Problem Characteristics ( Presolved)
-----------------------
Objective goal: Maximize
Objective type: quadratic
Number of variables: 10 ( 10)
bounded below only: 10 ( 10)
bounded above only: 0 ( 0)
bounded below and above: 0 ( 0)
fixed: 0 ( 0)
free: 0 ( 0)
Number of constraints: 11 ( 11)
linear equalities: 0 ( 0)
quadratic equalities: 1 ( 1)
gen. nonlinear equalities: 0 ( 0)
linear one-sided inequalities: 1 ( 1)
quadratic one-sided inequalities: 9 ( 9)
gen. nonlinear one-sided inequalities: 0 ( 0)
linear two-sided inequalities: 0 ( 0)
quadratic two-sided inequalities: 0 ( 0)
gen. nonlinear two-sided inequalities: 0 ( 0)
Number of nonzeros in Jacobian: 38 ( 38)
Number of nonzeros in Hessian: 11 ( 11)
Knitro using the Interior-Point/Barrier Direct algorithm.

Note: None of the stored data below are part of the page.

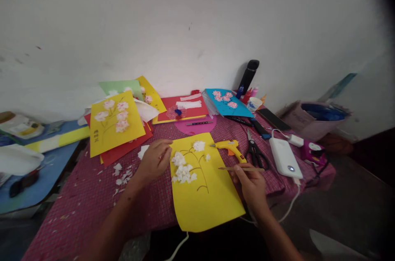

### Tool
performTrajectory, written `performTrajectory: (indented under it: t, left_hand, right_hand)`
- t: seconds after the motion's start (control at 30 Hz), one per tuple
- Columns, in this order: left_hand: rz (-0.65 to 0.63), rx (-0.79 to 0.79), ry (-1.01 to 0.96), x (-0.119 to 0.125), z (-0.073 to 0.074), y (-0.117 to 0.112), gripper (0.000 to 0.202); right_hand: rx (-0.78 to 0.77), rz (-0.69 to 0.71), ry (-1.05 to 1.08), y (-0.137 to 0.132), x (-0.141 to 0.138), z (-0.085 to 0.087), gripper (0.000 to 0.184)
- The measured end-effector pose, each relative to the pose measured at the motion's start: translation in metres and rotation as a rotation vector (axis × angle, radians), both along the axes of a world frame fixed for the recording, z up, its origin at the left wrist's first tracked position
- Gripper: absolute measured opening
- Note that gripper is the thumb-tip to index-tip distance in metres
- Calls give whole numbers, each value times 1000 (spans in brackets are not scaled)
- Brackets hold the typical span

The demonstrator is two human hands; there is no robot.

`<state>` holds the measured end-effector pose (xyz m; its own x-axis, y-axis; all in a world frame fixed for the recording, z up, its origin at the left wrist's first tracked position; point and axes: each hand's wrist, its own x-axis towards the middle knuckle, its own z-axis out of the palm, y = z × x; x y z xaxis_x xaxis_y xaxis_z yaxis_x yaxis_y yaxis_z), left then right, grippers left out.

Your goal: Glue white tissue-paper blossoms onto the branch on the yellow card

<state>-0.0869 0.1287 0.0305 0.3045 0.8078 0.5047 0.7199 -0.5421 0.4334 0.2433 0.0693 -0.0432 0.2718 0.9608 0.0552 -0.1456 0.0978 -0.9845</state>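
A yellow sheet (pixel 206 207) lies before me, with drawn brown branches and crumpled white paper blossoms (pixel 182 168) on its left and top. At its upper left edge is my left hand (pixel 156 160), fingers loosely bent with a gap to the thumb; nothing shows in it. A thin wooden stick (pixel 226 168) with a pointed left end is held by my right hand (pixel 250 182) over the sheet's right edge. Near its top right lies a yellow glue gun (pixel 230 145), its nozzle close to one blossom. Black-handled scissors (pixel 256 154) rest beside the glue gun.
White paper scraps (pixel 123 176) lie left of my arm. Finished flower cards (pixel 117 123) and a blue card (pixel 228 102) stand toward the wall. A white power bank (pixel 285 158) with cables, a paper cup (pixel 254 104) and a black bottle (pixel 249 73) are at right.
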Motion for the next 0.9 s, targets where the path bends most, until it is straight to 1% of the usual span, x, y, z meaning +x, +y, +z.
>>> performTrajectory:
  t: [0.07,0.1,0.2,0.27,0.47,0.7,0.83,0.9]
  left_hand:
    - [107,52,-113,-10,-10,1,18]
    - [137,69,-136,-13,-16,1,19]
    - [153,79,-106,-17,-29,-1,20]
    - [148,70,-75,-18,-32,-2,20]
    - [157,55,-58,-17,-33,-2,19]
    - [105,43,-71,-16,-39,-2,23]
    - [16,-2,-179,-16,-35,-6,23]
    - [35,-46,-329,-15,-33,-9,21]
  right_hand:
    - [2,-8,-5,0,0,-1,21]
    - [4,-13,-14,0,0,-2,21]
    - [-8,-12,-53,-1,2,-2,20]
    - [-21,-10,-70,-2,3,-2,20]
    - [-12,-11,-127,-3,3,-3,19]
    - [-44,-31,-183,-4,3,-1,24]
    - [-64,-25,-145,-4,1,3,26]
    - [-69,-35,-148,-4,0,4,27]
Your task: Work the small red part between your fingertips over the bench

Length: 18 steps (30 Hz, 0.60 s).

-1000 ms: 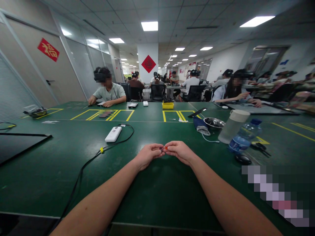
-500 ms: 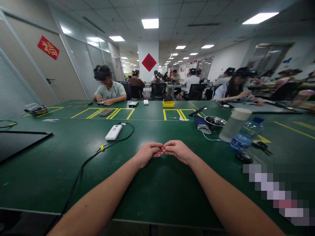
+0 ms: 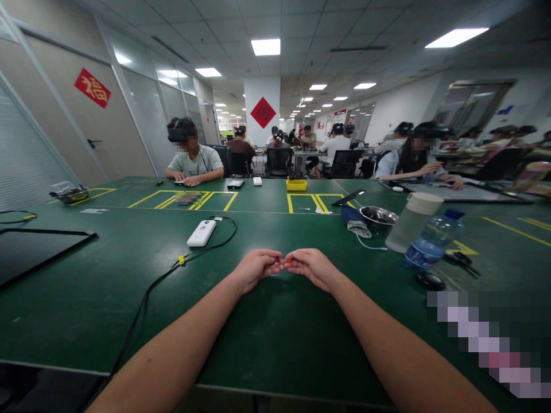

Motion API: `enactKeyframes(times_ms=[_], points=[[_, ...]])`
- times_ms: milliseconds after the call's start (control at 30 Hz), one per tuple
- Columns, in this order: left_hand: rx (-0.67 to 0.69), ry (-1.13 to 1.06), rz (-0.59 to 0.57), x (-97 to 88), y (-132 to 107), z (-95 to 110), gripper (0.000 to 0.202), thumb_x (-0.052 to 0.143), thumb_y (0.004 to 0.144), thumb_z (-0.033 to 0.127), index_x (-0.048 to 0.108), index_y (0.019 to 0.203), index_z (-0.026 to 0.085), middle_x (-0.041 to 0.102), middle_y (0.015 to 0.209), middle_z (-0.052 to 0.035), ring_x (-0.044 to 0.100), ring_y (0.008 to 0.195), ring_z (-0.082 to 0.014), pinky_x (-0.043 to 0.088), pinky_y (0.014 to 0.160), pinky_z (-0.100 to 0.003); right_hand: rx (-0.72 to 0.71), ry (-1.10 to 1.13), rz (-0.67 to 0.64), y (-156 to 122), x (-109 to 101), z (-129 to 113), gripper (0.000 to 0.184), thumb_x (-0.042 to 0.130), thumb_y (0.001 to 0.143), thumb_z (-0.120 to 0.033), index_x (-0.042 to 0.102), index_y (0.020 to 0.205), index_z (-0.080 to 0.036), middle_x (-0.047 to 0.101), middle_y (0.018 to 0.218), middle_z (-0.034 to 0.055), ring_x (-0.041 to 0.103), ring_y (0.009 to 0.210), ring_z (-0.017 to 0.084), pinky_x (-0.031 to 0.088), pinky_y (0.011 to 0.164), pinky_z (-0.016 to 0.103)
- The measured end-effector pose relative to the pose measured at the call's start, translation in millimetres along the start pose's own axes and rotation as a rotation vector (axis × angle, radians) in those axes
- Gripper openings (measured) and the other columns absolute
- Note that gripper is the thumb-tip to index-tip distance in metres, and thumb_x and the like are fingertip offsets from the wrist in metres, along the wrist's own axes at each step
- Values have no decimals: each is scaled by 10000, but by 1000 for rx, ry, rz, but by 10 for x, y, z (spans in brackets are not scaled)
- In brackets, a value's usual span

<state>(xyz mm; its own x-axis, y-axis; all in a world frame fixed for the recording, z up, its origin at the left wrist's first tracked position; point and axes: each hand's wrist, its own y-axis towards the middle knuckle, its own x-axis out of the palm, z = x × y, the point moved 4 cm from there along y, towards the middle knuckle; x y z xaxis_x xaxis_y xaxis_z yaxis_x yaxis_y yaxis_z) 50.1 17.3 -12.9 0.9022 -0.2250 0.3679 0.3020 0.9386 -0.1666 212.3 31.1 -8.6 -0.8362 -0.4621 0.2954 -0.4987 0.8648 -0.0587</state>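
Both hands meet above the middle of the green table [image 3: 267,321], fingertips almost touching. My left hand [image 3: 257,268] is closed, pinching a small red and whitish piece [image 3: 277,261] between thumb and fingers. Between the fingertips of my right hand [image 3: 313,266], also closed, is a small orange piece [image 3: 288,260]. Both pieces are too small and too covered by fingers to tell their kind.
A white power bank [image 3: 202,233] with a black cable lies left of my hands. To the right stand a steel bowl [image 3: 391,217], a frosted bottle [image 3: 413,221], a blue-capped water bottle [image 3: 435,241] and a black mouse [image 3: 430,280]. Two people [image 3: 196,160] sit across the table.
The right fingers have loosened a little, so more of the orange piece shows. The red piece has turned slightly in my left fingers. The whole view has shifted slightly.
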Motion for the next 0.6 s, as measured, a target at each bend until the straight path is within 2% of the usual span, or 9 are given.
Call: enactKeyframes(times_ms=[200,367,500,600], points=[[0,-5,-24,-6,6,-23,271,548,733,21,628,990,46,686,907,-180,681,810,-192,543,783,-271,10,-37,28,18,-31,41,193,645,780,-274,661,867,-103,694,904,140,676,805,172,538,784,292],[2,38,-57,-25,30,-73,274,598,708,24,627,978,57,683,914,-160,675,831,-181,523,828,-270,-1,-112,63,36,-62,90,172,712,705,-206,661,833,-103,689,844,106,673,758,154,542,755,276],[15,131,-35,-28,29,-89,239,640,694,51,627,931,87,679,870,-118,677,759,-159,535,769,-269,4,-179,77,32,-72,95,180,720,674,-187,654,822,-108,676,800,80,661,681,135,546,658,250],[113,302,26,-28,28,-31,184,621,710,76,621,890,111,676,835,-90,670,721,-153,535,694,-265,-33,-223,88,28,-64,63,198,698,670,-174,648,854,-124,677,846,75,661,684,136,540,638,249]])
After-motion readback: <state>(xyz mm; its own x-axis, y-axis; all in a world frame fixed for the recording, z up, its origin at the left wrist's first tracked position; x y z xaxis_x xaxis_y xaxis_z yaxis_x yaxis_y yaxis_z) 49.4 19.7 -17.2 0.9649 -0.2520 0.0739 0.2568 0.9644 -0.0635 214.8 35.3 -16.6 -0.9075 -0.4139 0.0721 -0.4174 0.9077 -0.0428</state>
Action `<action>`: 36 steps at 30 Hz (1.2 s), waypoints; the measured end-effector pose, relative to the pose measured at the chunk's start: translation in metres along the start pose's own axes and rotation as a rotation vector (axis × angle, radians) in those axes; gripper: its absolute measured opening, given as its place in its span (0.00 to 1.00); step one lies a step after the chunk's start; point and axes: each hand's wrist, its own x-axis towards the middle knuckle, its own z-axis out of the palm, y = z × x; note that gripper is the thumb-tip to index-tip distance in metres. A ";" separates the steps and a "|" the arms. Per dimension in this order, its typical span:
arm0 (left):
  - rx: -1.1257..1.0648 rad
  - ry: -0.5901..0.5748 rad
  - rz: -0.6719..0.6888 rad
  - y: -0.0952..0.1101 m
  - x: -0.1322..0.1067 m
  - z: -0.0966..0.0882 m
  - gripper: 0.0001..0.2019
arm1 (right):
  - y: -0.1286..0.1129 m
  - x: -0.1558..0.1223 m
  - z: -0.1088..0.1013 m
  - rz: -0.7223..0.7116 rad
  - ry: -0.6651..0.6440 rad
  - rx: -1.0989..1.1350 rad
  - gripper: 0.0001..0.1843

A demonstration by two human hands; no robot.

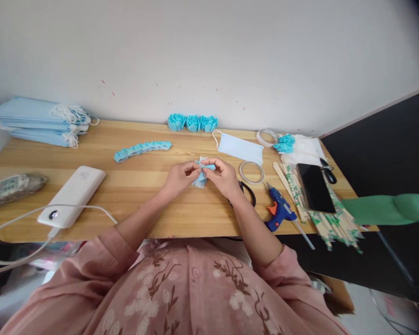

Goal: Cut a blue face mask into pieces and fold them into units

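Both my hands meet over the middle of the table, pinching a small blue-and-white folded piece of mask fabric (200, 180). My left hand (183, 178) grips its left side between thumb and fingertips. At its right side my right hand (223, 176) is closed on it the same way. Part of the piece is hidden by my fingers. To the left lies a curved strip of folded blue pieces (142, 149). Three blue fabric flowers (193, 123) stand by the wall. A flat blue face mask (240, 147) and a tape roll (252, 172) lie right of my hands.
At the left are a stack of masks (38, 120), a white power bank (73, 195) with a cable, and a power strip (10, 188). At the right are scissors (250, 193) partly under my wrist, a blue glue gun (280, 207), wrapped chopsticks (330, 225) and a phone (315, 187).
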 end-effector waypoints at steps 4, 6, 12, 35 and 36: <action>-0.006 0.024 0.000 -0.004 0.001 -0.001 0.13 | 0.002 0.001 -0.003 0.010 0.075 -0.021 0.11; -0.006 0.031 -0.006 -0.006 0.002 -0.001 0.13 | 0.003 0.002 -0.005 0.014 0.095 0.018 0.13; 0.004 0.018 -0.001 -0.005 0.001 -0.001 0.12 | 0.004 0.004 -0.004 0.100 0.049 0.141 0.19; -0.225 0.006 -0.170 -0.002 0.003 -0.004 0.16 | -0.005 -0.001 -0.002 -0.076 0.142 -0.101 0.05; -0.233 0.015 -0.177 -0.001 0.003 -0.004 0.16 | -0.006 -0.001 -0.002 -0.092 0.142 -0.115 0.04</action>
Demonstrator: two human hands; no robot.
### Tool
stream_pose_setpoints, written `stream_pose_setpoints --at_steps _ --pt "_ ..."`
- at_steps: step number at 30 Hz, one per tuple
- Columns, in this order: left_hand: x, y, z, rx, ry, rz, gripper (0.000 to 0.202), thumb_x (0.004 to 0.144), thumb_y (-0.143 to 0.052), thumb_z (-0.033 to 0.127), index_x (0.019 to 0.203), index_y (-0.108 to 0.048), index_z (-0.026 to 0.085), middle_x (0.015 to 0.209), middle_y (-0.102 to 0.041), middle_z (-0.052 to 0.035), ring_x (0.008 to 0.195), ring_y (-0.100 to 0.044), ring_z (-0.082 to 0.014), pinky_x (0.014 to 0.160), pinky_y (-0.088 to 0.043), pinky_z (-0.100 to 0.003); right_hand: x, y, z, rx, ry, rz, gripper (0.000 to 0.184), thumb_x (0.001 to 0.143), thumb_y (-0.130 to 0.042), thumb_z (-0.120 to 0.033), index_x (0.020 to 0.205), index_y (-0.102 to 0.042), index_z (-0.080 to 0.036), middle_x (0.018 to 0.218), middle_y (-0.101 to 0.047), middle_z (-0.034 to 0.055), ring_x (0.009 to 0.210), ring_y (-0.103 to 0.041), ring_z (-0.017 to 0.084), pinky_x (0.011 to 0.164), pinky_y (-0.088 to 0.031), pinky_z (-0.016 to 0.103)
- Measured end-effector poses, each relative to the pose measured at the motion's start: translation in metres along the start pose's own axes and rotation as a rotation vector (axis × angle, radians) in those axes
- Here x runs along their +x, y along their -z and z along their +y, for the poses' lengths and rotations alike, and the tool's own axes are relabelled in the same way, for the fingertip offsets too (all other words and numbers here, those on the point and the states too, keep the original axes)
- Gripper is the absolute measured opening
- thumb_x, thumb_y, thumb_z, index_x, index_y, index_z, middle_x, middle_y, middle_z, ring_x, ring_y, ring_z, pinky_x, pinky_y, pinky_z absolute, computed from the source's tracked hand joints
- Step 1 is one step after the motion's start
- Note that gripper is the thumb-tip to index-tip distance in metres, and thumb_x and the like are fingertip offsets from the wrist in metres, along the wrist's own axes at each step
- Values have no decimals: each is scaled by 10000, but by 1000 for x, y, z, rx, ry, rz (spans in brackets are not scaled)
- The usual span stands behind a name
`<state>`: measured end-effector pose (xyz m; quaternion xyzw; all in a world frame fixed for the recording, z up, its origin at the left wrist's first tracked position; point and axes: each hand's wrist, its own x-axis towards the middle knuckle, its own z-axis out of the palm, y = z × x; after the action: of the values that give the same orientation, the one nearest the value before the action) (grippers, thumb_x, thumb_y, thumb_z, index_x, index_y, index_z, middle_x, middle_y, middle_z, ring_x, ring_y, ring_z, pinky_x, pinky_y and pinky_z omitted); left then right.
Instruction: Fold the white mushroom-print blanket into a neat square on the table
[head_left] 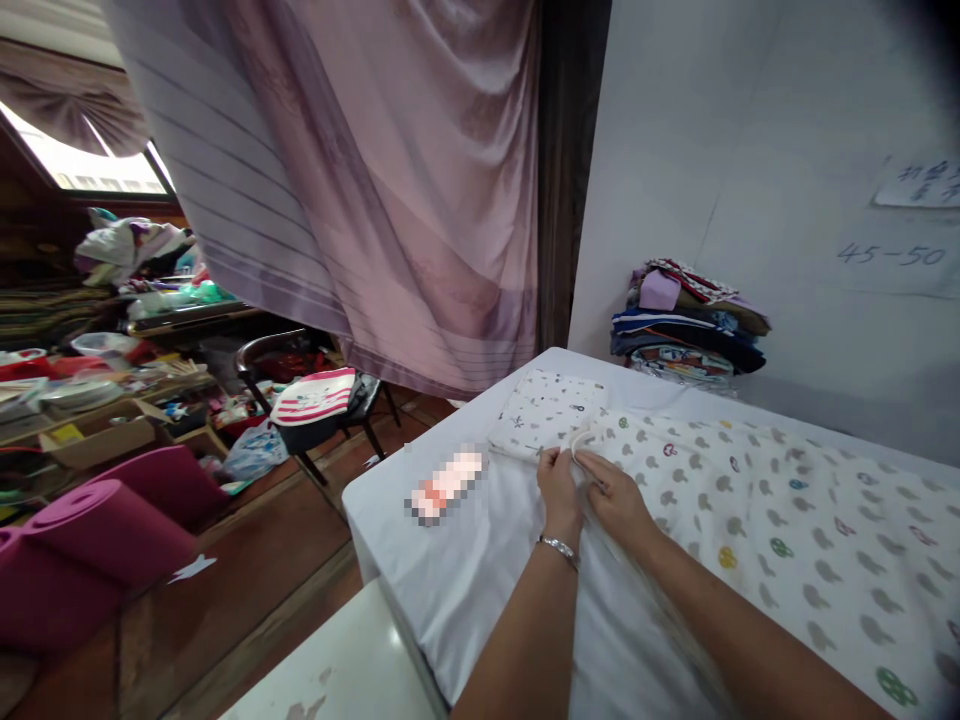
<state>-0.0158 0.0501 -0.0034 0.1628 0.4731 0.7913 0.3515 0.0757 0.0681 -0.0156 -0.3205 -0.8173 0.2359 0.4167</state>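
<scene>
A white cloth printed with grey and coloured mushroom shapes lies spread over the white-covered table. My left hand, with a silver bracelet on the wrist, pinches the cloth's near corner. My right hand sits right beside it with fingers closed on the same edge. Just beyond both hands lies a folded white cloth with small prints.
A pile of folded clothes stands against the wall at the table's far side. A blurred pink object lies on the table to the left. A mauve curtain hangs ahead. A chair, magenta rolls and cluttered shelves fill the left.
</scene>
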Motion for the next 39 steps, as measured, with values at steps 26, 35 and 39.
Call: stream_pose_setpoints --at_steps 26,35,39 --pt "-125 -9 -24 1042 -622 -1372 278 701 -625 173 971 -603 234 673 -638 -31 592 -580 -206 595 -374 -263 29 190 104 -181 -579 249 303 678 -453 -256 835 -682 -134 702 -680 72 575 -606 173 435 -427 249" --pt "-127 -10 -28 1140 -653 -1518 239 739 -594 256 968 -531 224 719 -622 -20 650 -575 -176 641 -382 -242 63 205 130 -378 -569 43 216 734 -517 -265 811 -695 -168 800 -706 65 721 -645 205 574 -481 276" --pt "-129 -8 -41 1049 -484 -1514 214 726 -599 242 933 -548 233 732 -615 -23 689 -569 -181 687 -393 -259 93 168 128 -472 -426 -151 161 746 -561 -238 824 -701 -224 919 -702 18 905 -620 201 812 -456 288"
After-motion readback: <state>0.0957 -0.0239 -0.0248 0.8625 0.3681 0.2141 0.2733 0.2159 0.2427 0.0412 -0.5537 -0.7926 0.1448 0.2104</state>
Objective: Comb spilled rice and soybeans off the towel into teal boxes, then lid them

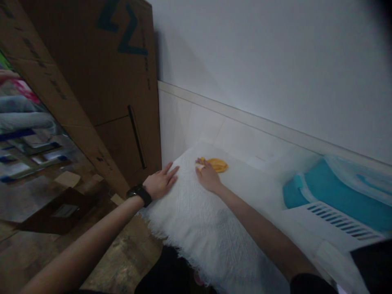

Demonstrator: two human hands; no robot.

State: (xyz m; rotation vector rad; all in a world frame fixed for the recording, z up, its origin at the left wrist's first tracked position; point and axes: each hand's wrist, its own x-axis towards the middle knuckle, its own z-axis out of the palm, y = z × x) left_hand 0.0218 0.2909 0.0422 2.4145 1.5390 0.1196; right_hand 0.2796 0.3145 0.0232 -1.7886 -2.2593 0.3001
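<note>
My left hand (pixel 161 182) lies flat with fingers stretched out on the left edge of a white fringed cloth (pixel 196 220) spread over a surface. A black watch is on that wrist. My right hand (pixel 207 175) rests on the cloth further in, fingers reaching onto a small yellow-orange item (pixel 218 164) at the far end. Whether those fingers grip the item or only touch it is unclear.
A tall cardboard box (pixel 107 81) stands against the white wall at the left. A teal and white appliance (pixel 333 204) under clear plastic sits to the right. Wooden floor with cardboard scraps (pixel 67 179) lies at the lower left.
</note>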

Iter Objective FeasError OptError ||Step|| CGits
-------- -------------- ---------- ---------- ---------- -------
0 0.000000e+00 1.000e+00
10 9.413565e-01 8.790e-02 8.971e-01 1.222e-01 0
20 2.397843e+01 1.159e-05 9.642e-03 1.307e-02 0
25 2.400000e+01 6.485e-07 9.957e-08 1.186e-03 0
EXIT: Locally optimal solution found.
Final Statistics
----------------
Final objective value = 2.39999992955648e+01
Final feasibility error (abs / rel) = 6.48e-07 / 6.48e-07
Final optimality error (abs / rel) = 9.96e-08 / 1.99e-08
# of iterations = 25
# of CG iterations = 9
# of function evaluations = 0
# of gradient evaluations = 0
# of Hessian evaluations = 0
Total program time (secs) = 0.029 ( 0.000 CPU time)
Time spent in evaluations (secs) = 0.000
Note that KNITRO is providing the same objective value as Gurobi, but is not able certify the global optimality.